The researchers looked at the process that assures power loading in the Schumann resonator. Electrical discharges found revealed to be a ‘good candidate.’ However, unlike Earthly lightning, these electrical discharges have a distinct nature. Lightning, as we know it on Earth, is not typical of the Martian environment, which is characterized by dust swirls, sometimes known as ‘dust devils.’ They’re little storms with a diameter of roughly 100 metres that last a few minutes. As a result, the rare and dry Martian atmosphere lacks analogues to Earthly meteorological clouds, yet dust events play an essential role.

The process of charging dust particles in the Martian atmosphere is similar to that of volcanic clouds on Earth: two particles of the same material contact, and the smaller one receives a negative charge, while the larger one receives a positive charge. The larger positively charged particles settle in the lower regions of dust swirls due to gravity, while the lighter negatively charged particles stay in the upper part. Charges separate, perhaps resulting in an electrical discharge.

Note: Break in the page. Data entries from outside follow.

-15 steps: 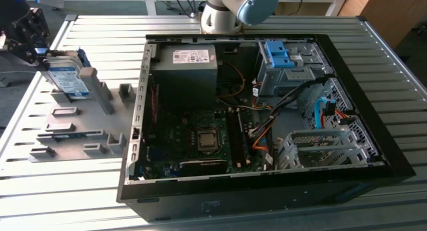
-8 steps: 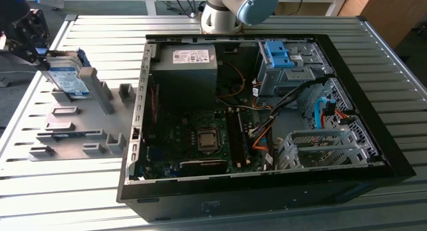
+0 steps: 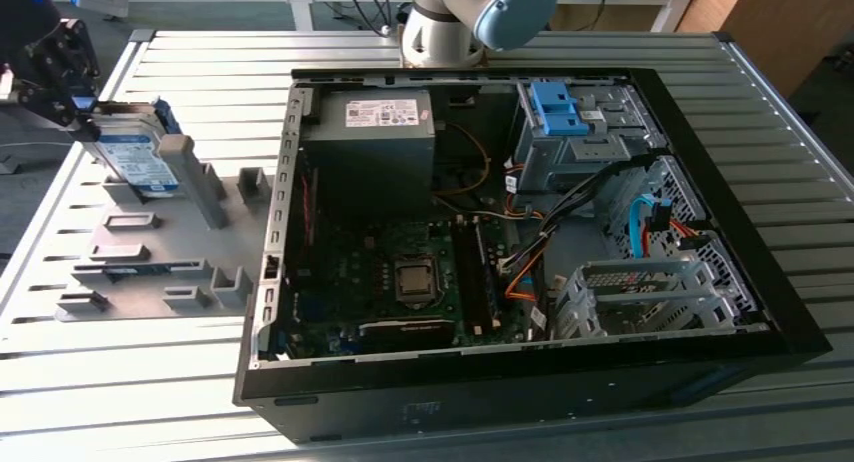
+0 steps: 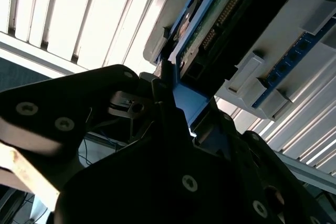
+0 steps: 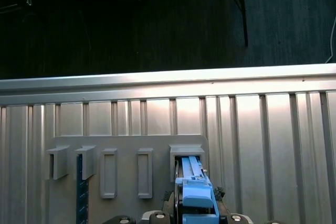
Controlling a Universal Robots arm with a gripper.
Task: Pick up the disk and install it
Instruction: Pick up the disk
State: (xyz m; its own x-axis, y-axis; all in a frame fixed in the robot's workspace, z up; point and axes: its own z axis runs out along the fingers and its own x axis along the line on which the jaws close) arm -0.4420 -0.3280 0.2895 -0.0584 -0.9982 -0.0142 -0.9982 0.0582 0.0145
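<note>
The disk (image 3: 136,157) stands on edge at the far end of the grey fixture plate (image 3: 147,252), at the exterior view's left. It is silver with a white-and-blue label and a blue carrier frame. My gripper (image 3: 91,117) sits at its upper end, shut on the blue frame. In the second wrist view the black fingers (image 4: 163,93) pinch the blue frame edge, with the disk's green circuit side (image 4: 220,9) beyond. In the first wrist view the blue carrier (image 5: 195,190) sits in a slot of the fixture, directly at my gripper (image 5: 194,214).
An open dark computer case (image 3: 747,282) lies on the slatted metal table (image 3: 801,152). Inside are a power supply (image 3: 374,132), a motherboard (image 3: 400,282), orange and blue cables, and a drive cage with a blue bracket (image 3: 554,107). The arm's base (image 3: 447,27) stands behind the case.
</note>
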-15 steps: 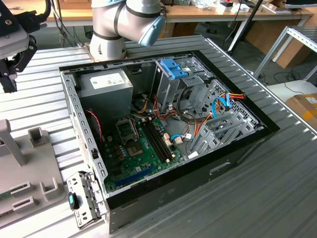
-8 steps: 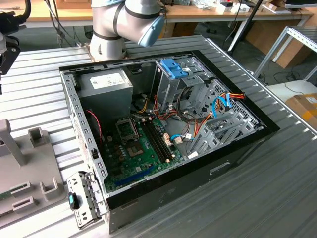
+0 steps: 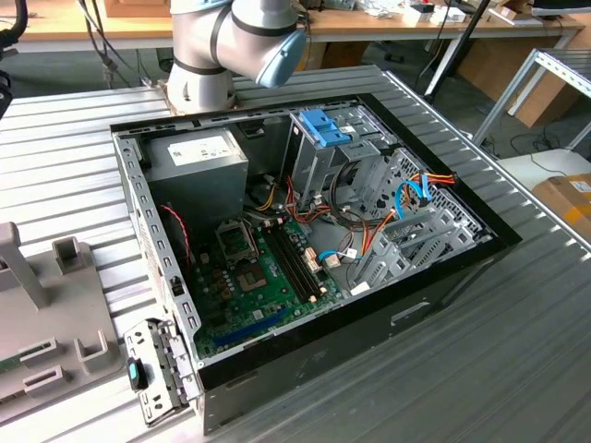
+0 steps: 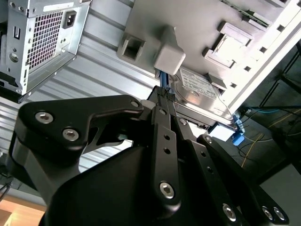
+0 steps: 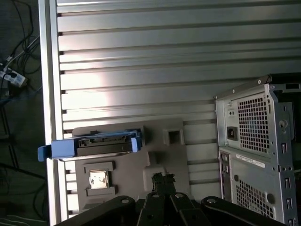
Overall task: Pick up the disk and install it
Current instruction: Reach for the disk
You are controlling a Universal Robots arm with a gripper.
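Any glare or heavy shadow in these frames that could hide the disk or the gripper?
First wrist view: a bright glare patch on the slatted table beside the disk, which itself is evenly lit. Second wrist view: the grey holder washes out to near white at one end, with the black gripper dark against it. Exterior view: even light, some shade inside the computer case.

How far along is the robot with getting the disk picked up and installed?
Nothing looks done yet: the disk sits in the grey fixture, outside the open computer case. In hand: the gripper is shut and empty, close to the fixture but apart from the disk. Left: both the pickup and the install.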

However, the paper’s authors note that there is currently no unambiguous experimental evidence to support the existence of electric discharges in Mars’ atmosphere. The higher layers of the atmosphere are frequently studied by orbital modules studying Mars, whereas the lower layers stay outside their monitoring zone. To determine whether or not there are Schumann resonances on Mars, the electric fields on the planet’s surface must be measured.

There are now no such initiatives planned, but the second stage of the ExoMars mission, which is set to launch in the second half of 2022, will almost certainly contribute to these research.

The study was published in Icarus journal.